- Task to complete:
Starting with the line below that holds "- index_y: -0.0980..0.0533" and stopping after the line that holds "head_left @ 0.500", transcribe the lines exactly, leaving out all pictures.

"""

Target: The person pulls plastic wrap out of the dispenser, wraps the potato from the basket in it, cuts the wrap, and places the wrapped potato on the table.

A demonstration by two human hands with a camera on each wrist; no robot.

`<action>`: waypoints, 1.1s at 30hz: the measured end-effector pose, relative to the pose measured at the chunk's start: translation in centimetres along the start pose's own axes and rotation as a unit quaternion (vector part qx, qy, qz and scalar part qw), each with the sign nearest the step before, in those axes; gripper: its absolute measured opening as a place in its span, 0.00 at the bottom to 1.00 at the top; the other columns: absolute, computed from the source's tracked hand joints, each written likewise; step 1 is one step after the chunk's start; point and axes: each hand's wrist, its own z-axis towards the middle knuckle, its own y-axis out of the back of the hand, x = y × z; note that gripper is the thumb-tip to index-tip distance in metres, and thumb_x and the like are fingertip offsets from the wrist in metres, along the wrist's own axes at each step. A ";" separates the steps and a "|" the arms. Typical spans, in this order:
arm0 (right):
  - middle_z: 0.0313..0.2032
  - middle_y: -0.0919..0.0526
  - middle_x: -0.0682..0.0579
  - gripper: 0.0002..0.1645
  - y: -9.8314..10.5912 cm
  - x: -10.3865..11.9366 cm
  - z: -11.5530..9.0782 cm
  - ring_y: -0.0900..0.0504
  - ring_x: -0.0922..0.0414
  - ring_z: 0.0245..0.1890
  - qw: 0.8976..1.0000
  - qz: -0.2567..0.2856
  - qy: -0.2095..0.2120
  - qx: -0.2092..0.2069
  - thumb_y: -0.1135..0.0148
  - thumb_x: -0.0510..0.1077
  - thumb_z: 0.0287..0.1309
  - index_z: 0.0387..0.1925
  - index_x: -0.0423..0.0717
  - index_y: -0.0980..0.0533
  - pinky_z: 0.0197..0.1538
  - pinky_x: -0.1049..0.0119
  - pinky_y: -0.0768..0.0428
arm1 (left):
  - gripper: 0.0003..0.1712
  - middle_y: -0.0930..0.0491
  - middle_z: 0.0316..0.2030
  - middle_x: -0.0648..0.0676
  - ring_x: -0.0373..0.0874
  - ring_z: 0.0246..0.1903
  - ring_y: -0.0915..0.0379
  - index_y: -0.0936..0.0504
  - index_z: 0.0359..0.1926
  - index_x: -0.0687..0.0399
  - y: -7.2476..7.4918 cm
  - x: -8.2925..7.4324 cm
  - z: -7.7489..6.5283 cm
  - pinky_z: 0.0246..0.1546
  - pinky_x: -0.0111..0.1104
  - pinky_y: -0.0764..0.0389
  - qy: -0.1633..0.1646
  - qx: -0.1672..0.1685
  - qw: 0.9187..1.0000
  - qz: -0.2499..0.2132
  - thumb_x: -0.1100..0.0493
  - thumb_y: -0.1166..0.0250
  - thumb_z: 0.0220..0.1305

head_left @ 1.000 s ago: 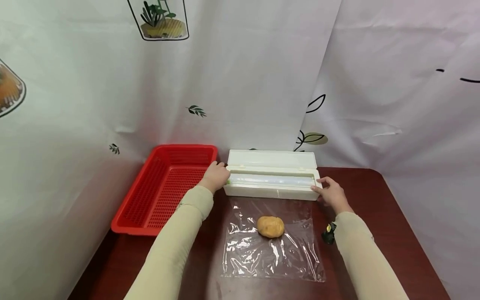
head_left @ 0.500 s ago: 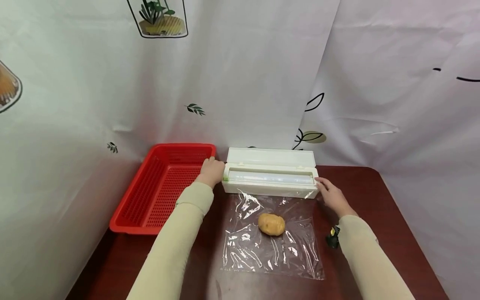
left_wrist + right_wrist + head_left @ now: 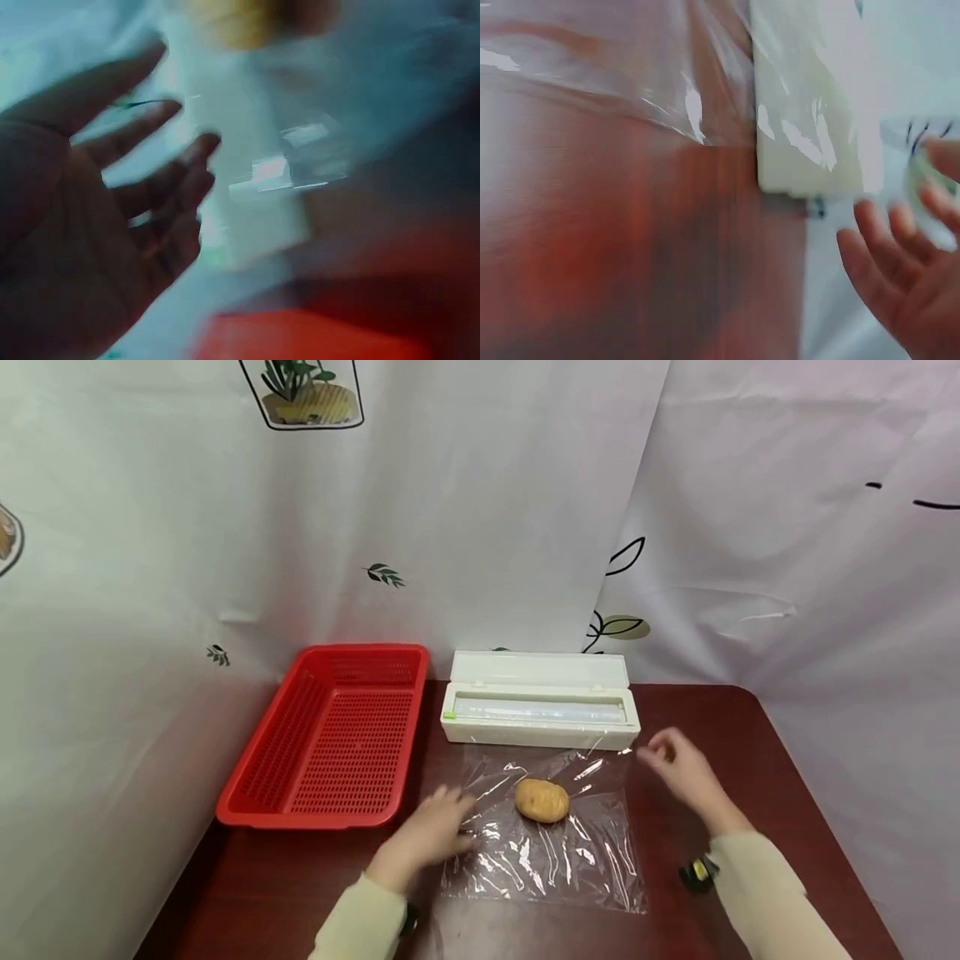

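A potato point(image 3: 542, 800) lies on a sheet of clear plastic wrap point(image 3: 517, 860) spread over the table. The wrap runs up to the front of a white wrap dispenser box point(image 3: 540, 734), whose lid point(image 3: 540, 669) stands raised with the film roll point(image 3: 536, 710) showing inside. My left hand point(image 3: 427, 833), blurred, is over the wrap's left edge; in the left wrist view its fingers are loosely spread with nothing in them. Just off the box's front right corner is my right hand point(image 3: 682, 772); the right wrist view shows its fingers point(image 3: 877, 259) loosely bent and holding nothing.
A red plastic basket point(image 3: 408, 743) stands left of the box on the dark red table point(image 3: 720, 727). A white printed curtain point(image 3: 487, 527) hangs behind and along both sides. Dark wrist-worn items point(image 3: 697, 875) show by the sleeves.
Both hands have left the ends of the box. My left hand came down toward the wrap's left edge; my right hand drew slightly back and to the right. Potato and wrap lie as before.
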 end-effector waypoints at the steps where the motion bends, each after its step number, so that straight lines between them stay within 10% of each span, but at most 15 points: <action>1: 0.29 0.28 0.51 0.14 -0.4 0.1 -1.3 0.28 0.56 0.29 0.999 -0.009 0.029 0.024 0.38 0.48 0.57 0.38 0.43 0.29 0.32 0.63 0.28 | 0.26 0.25 0.46 0.57 0.57 0.50 0.33 0.23 0.46 0.55 -1.3 0.4 -1.0 0.52 0.49 0.32 -0.009 0.007 1.000 -0.009 0.48 0.29 0.47; 5: 0.25 0.32 0.63 0.16 -2.7 -0.4 -6.3 0.32 0.65 0.27 0.980 -0.056 0.147 0.120 0.27 0.45 0.39 0.24 0.57 0.29 0.30 0.69 0.29 | 0.21 0.29 0.34 0.47 0.49 0.40 0.31 0.26 0.30 0.46 -4.7 1.6 -4.1 0.44 0.44 0.30 -0.025 -0.004 0.999 -0.022 0.51 0.24 0.35; 13: 0.26 0.40 0.69 0.26 -5.2 -2.6 -11.3 0.40 0.65 0.29 0.949 -0.205 0.216 0.100 0.23 0.56 0.19 0.21 0.64 0.33 0.31 0.64 0.35 | 0.13 0.33 0.28 0.42 0.39 0.32 0.36 0.23 0.24 0.42 -6.4 2.2 -5.3 0.33 0.35 0.32 -0.059 -0.053 0.997 0.013 0.55 0.25 0.38; 21: 0.24 0.38 0.70 0.18 -5.4 -3.2 -12.0 0.40 0.68 0.26 0.949 -0.176 0.253 0.061 0.26 0.44 0.33 0.19 0.65 0.28 0.27 0.70 0.37 | 0.07 0.31 0.25 0.43 0.44 0.33 0.32 0.20 0.20 0.43 -6.6 2.5 -5.5 0.40 0.49 0.27 -0.059 -0.086 0.994 0.039 0.59 0.29 0.43; 26: 0.25 0.35 0.71 0.18 -5.2 -3.5 -12.4 0.37 0.69 0.27 0.961 -0.145 0.229 0.056 0.28 0.40 0.39 0.21 0.65 0.28 0.27 0.71 0.34 | 0.09 0.32 0.25 0.43 0.41 0.30 0.35 0.23 0.19 0.46 -7.0 2.8 -5.7 0.33 0.37 0.29 -0.074 -0.104 0.991 0.041 0.59 0.31 0.47; 33: 0.32 0.29 0.64 0.20 -4.9 -3.1 -12.1 0.29 0.67 0.34 0.976 -0.041 0.212 0.005 0.29 0.34 0.40 0.23 0.62 0.27 0.38 0.77 0.32 | 0.12 0.32 0.26 0.40 0.38 0.30 0.36 0.27 0.22 0.46 -7.5 2.9 -5.2 0.32 0.34 0.32 -0.064 -0.195 0.976 -0.076 0.65 0.33 0.42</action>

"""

- Answer for the task:
  - index_y: -0.0980..0.0533
  - pinky_z: 0.0197..0.1538
  - pinky_x: -0.1049..0.0119
  - pinky_y: -0.0768..0.0428
arm1 (left):
  - gripper: 0.0003..0.1712
  - middle_y: -0.0930..0.0491
  - middle_z: 0.0316..0.2030
  - middle_x: -0.0648..0.0676
  - ring_x: -0.0373..0.0874
  - ring_z: 0.0246..0.1903
  - ring_y: -0.0915..0.0379
  - index_y: -0.0936..0.0504
  - index_z: 0.0359..0.1926
  - index_x: -0.0687..0.0399
  - y: -7.2476..7.4918 cm
  - x: -8.2925..7.4324 cm
  - z: -7.7489..6.5283 cm
  - pinky_z: 0.0246..0.1546
  - pinky_x: -0.0111..0.1104
  - pinky_y: -0.0764..0.0389
  - qy: -0.1633..0.1646
  - qx: -0.1672..0.1685
  - qw: 0.9187..1.0000
  - qz: -0.2499..0.2132
  - thumb_x: -0.1100..0.0493
  - thumb_y: -0.1166..0.0250
  - thumb_z: 0.0220..0.1305

head_left @ 1.000 s ago: 
head_left @ 0.500 s ago: 

Work on the answer has been completed.